I had done the same thing following my college graduation. I received esteemed compliments from so many people about being a graduate of one of the country’s finest educational institutions (fact, not opinion-LOL) yet, I spent years volunteering that I was disappointed with my graduating GPA despite the fact that I held down a full-time job and was financially self-supported throughout my college career. It did not matter how many times my best friend told me to stop putting out an “I suck because I didn’t graduate with honors” PSA, I still spent years offering this self-critical information to anyone who applauded my efforts. Though others saw the good, once again I focused on my disappointment with self. I was and have been my biggest merciless critic.
What had been created as a guidance mechanism to accomplish my goals had turned into a measurement tool by which I tried to measure myself. Here I was, doing it to myself again.
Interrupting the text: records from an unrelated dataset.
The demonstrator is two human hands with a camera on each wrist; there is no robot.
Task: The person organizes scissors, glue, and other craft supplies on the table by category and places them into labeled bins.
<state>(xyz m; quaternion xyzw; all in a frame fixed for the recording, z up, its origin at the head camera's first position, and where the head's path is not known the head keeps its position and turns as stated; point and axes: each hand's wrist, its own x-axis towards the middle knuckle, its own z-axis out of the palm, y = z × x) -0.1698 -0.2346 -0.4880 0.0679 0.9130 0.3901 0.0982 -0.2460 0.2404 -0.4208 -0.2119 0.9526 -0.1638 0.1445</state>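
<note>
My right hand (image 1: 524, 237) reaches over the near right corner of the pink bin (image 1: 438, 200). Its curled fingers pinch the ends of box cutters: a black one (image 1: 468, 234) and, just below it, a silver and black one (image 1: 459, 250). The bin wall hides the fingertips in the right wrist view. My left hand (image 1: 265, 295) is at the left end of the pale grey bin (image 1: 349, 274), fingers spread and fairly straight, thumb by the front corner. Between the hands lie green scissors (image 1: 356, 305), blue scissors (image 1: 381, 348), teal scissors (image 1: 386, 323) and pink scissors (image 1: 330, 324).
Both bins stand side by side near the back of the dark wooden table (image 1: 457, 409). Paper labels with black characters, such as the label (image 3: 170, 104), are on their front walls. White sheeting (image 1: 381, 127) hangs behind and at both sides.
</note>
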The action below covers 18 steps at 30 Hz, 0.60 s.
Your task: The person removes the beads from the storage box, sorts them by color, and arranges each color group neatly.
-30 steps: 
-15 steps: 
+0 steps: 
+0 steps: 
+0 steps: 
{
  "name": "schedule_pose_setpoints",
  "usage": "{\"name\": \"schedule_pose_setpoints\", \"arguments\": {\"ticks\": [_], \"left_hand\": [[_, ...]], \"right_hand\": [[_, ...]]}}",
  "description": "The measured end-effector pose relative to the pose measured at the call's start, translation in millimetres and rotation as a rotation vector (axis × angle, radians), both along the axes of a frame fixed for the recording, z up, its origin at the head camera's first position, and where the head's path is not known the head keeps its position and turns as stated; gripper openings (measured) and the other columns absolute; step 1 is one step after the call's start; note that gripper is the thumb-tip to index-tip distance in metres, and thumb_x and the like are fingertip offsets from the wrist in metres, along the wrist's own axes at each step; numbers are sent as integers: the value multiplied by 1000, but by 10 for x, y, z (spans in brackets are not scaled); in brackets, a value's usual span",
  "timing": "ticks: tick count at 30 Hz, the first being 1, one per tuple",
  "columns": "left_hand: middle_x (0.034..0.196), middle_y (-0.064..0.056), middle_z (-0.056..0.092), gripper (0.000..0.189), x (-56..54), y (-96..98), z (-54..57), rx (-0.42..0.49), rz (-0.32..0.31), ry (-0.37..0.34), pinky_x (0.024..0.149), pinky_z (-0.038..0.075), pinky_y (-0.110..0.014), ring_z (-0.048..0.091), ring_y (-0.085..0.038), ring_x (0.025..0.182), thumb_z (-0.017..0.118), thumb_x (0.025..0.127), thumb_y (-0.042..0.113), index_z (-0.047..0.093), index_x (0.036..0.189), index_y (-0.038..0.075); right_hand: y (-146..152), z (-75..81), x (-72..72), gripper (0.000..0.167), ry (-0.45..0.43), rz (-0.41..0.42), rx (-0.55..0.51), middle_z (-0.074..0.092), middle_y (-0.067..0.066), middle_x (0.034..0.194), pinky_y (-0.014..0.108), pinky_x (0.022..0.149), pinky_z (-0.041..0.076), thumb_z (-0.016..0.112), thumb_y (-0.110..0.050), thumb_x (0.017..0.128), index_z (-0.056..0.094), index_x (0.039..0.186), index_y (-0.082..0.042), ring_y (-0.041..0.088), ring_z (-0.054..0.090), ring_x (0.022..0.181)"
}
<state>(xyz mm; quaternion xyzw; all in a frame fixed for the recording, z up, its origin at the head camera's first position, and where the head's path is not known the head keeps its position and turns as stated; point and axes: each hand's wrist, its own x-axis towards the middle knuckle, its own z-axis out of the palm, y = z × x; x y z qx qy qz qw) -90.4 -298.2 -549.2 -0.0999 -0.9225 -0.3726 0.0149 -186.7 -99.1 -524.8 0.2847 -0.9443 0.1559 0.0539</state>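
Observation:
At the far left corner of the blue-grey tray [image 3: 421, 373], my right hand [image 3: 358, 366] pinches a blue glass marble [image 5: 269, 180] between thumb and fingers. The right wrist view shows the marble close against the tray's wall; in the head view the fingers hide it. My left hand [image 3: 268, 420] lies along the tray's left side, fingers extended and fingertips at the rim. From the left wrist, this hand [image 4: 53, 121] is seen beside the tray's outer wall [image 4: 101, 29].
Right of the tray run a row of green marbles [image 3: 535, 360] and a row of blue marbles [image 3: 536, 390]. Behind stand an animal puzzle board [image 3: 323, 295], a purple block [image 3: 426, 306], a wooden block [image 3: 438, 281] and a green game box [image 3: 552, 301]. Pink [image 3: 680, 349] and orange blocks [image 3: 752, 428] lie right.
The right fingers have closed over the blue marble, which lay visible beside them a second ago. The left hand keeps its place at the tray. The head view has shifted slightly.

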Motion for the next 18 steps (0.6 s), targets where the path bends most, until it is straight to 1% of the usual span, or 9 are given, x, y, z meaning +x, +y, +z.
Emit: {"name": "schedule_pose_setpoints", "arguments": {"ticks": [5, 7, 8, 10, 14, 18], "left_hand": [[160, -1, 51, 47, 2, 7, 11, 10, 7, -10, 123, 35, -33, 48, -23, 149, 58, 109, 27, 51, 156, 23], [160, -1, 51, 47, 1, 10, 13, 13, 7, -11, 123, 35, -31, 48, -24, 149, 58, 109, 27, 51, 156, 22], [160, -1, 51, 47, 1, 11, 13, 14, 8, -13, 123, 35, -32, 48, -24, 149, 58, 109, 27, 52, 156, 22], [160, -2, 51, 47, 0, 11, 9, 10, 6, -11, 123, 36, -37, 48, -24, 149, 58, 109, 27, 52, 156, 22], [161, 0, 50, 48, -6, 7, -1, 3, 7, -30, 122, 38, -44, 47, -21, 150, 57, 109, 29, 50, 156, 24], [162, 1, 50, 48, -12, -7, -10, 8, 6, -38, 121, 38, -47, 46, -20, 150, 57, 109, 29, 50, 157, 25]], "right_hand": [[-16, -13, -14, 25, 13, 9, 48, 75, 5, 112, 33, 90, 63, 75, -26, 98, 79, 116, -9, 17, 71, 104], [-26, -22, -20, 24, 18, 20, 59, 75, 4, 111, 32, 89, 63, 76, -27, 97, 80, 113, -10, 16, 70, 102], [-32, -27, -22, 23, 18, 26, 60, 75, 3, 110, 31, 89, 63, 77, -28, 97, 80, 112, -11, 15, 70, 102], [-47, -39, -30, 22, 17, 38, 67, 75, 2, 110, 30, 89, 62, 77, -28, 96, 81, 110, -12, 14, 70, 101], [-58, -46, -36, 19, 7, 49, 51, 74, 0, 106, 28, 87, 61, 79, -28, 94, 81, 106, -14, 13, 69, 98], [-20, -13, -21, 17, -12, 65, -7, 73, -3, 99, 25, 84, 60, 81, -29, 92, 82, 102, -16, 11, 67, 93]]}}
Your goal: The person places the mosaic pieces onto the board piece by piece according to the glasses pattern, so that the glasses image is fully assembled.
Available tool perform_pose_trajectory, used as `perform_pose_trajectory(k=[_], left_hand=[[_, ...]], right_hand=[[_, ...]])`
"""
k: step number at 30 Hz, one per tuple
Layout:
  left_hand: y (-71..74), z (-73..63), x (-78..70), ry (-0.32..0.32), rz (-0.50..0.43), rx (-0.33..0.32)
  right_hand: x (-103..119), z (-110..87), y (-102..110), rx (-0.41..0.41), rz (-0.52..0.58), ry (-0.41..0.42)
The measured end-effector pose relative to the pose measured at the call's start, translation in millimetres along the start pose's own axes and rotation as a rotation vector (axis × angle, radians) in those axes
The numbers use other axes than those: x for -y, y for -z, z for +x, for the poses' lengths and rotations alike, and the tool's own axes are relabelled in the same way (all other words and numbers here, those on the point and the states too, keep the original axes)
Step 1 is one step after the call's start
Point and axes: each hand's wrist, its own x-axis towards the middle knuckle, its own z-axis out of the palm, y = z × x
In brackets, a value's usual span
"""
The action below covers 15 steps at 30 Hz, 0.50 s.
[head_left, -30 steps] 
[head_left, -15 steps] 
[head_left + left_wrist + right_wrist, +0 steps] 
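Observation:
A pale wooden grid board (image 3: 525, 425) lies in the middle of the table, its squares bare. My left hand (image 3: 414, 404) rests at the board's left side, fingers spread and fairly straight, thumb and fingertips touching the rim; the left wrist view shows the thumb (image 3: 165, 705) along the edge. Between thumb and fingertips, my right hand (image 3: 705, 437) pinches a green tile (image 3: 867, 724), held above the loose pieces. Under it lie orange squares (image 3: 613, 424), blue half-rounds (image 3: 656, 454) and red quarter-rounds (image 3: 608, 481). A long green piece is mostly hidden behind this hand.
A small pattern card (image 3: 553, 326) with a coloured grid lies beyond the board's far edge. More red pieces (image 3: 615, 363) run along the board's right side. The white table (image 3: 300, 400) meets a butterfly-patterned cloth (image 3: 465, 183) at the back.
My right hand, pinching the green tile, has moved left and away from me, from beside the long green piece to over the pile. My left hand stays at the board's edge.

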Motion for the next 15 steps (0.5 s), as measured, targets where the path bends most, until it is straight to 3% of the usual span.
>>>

My family and friends were lamenting in joy over something many of us thought impossible for years, and I had assumed that my latest fault was so big and serious that it meant a life of guilt and constant struggle. But a swift feeling of guilt overcame me when God asked me why I am so unforgiving of myself. Constantly failing to see the blessing of even my struggles made me wonder if I was showing God how grateful I was for all of the things He has done for me. My actions were not reflective of one truly trusts God for things seen and unseen. The self-criticism that I thought would bring me closer to God by driving me to be a better person, was actually distancing me from Him as I failed to see the value of his grace and mercy and missed the blessings and lessons in all of my experiences. I claimed to be hardly concerned with the opinions of others, but the truth was that the smallest critical comments whether credible or not, valuable or not, often made me second guess what I knew was in my heart- love for God through constant actions of love for others.
I would like to say that this realization brought about a change so sudden and drastic that I am now at the top of life’s stairs cheering like Rocky. However, breaking attitude and behavior patterns take time. I am adjusting to the idea that imperfections do not make me flawed, they make me human…and we are all human. I must learn to be satisfied with my best, because that is all I have to give myself and others. I remind myself that satisfaction and complacency are not the same and do not work hand in hand. This is not the first time that I have been told to ease up on myself, it has been shouted from the mountaintop by friends, my grandmother, my mother, my dad, cousins…who have said “chill out.” Quite often what I assumed was His thoughts were only me being my own critic. Yet, I suppose that quiet moment on the side of the bed staring at a closet of baby clothes in a slight stupor was necessary for me remember that God has had His hands on me in every situation and being a self-critic only obstructs my view of His power in my life and the blessings that are to come.